Work instructions:
Going down the listing below, print exactly each line from the one with "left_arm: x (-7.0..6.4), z" up to and including the one with "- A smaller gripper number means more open", and skip the rest.

◇ ◇ ◇ ◇ ◇

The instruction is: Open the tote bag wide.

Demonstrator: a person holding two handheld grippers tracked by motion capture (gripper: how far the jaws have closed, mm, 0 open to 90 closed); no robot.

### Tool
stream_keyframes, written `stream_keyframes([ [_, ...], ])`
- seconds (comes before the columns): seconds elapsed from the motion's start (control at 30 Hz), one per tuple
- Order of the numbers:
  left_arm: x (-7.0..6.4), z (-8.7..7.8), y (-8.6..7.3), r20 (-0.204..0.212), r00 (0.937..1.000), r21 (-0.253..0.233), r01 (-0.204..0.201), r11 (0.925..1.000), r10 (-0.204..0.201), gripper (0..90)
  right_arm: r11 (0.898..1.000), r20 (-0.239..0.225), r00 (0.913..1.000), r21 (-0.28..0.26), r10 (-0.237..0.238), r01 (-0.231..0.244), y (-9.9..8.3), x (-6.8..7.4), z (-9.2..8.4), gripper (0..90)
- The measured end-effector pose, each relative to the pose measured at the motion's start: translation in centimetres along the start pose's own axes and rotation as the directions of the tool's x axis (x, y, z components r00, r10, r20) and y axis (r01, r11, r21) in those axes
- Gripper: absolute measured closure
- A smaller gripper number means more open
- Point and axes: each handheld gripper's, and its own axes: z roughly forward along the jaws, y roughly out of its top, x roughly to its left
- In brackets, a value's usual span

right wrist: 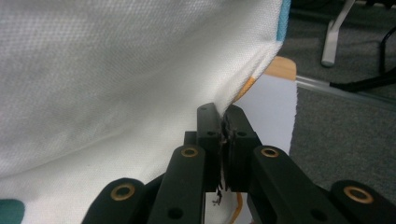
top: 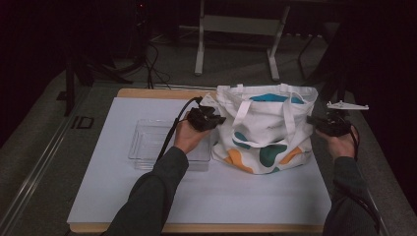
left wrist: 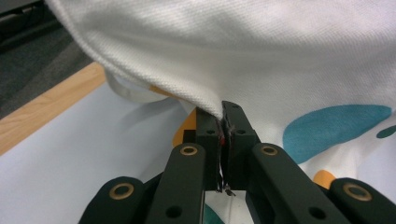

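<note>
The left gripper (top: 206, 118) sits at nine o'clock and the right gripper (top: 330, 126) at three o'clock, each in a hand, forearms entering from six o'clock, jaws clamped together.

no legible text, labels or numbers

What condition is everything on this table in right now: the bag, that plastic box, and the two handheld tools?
White cloth tote bag with teal and orange blotches: upright, pinched at both side edges.
Clear plastic rectangular tray: empty, flat on the white table sheet.
Left gripper: jaws shut on the bag's fabric.
Right gripper: jaws shut on the bag's edge.
</note>
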Motion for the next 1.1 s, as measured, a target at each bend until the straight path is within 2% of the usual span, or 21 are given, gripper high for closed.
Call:
stream_keyframes([
  [0.17, -0.2, -0.9, 0.2, 0.002, 0.9999, -0.013, -0.016, 0.9998, 0.016, 87.0, 0.999, 0.003, 0.9998, -0.039, -0.018, 0.018, 0.1, 0.0, -1.5, 87.2],
  [0.27, -0.4, -1.3, 0.2, 0.008, 0.9996, -0.013, -0.027, 0.9996, 0.027, 87.0, 0.997, 0.012, 0.9983, -0.046, -0.058, 0.058, -0.1, 0.5, -2.2, 87.3],
  [0.33, -0.6, -1.6, 0.3, 0.011, 0.9993, -0.016, -0.034, 0.9993, 0.035, 87.0, 0.996, 0.013, 0.9978, -0.058, -0.066, 0.066, -0.2, 0.6, -2.7, 87.3],
  [0.6, -1.1, -2.3, 0.3, 0.023, 0.9980, -0.031, -0.057, 0.9979, 0.058, 86.8, 0.992, 0.008, 0.9965, -0.090, -0.083, 0.084, -0.7, 0.7, -4.2, 87.3],
  [0.97, -2.6, -2.9, 0.3, 0.019, 0.9935, -0.036, -0.111, 0.9932, 0.112, 86.3, 0.986, -0.008, 0.9935, -0.125, -0.113, 0.111, -1.9, 1.2, -5.5, 87.3],
  [1.1, -3.0, -3.0, 0.0, 0.020, 0.9928, -0.039, -0.117, 0.9923, 0.118, 86.1, 0.984, -0.015, 0.9920, -0.130, -0.125, 0.122, -2.3, 1.4, -5.9, 87.3],
])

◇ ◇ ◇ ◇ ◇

Exercise result:
  left_arm: x (-7.0..6.4), z (-8.7..7.8), y (-8.6..7.3), r20 (-0.204..0.212), r00 (0.937..1.000), r21 (-0.253..0.233), r01 (-0.204..0.201), r11 (0.925..1.000), r10 (-0.204..0.201), gripper (0..90)
  right_arm: r11 (0.898..1.000), r20 (-0.239..0.225), r00 (0.913..1.000), r21 (-0.28..0.26), r10 (-0.237..0.238), r01 (-0.231..0.244), y (-9.9..8.3), x (-6.8..7.4), z (-9.2..8.4), gripper (0..90)
- The measured end-effector pose, each relative to the pose measured at the motion's start: translation in centimetres along the start pose's own axes and rotation as the directions of the tool's x axis (x, y, z components r00, r10, r20) and y axis (r01, r11, r21) in those axes
- Gripper: absolute measured closure
- A smaller gripper number means more open

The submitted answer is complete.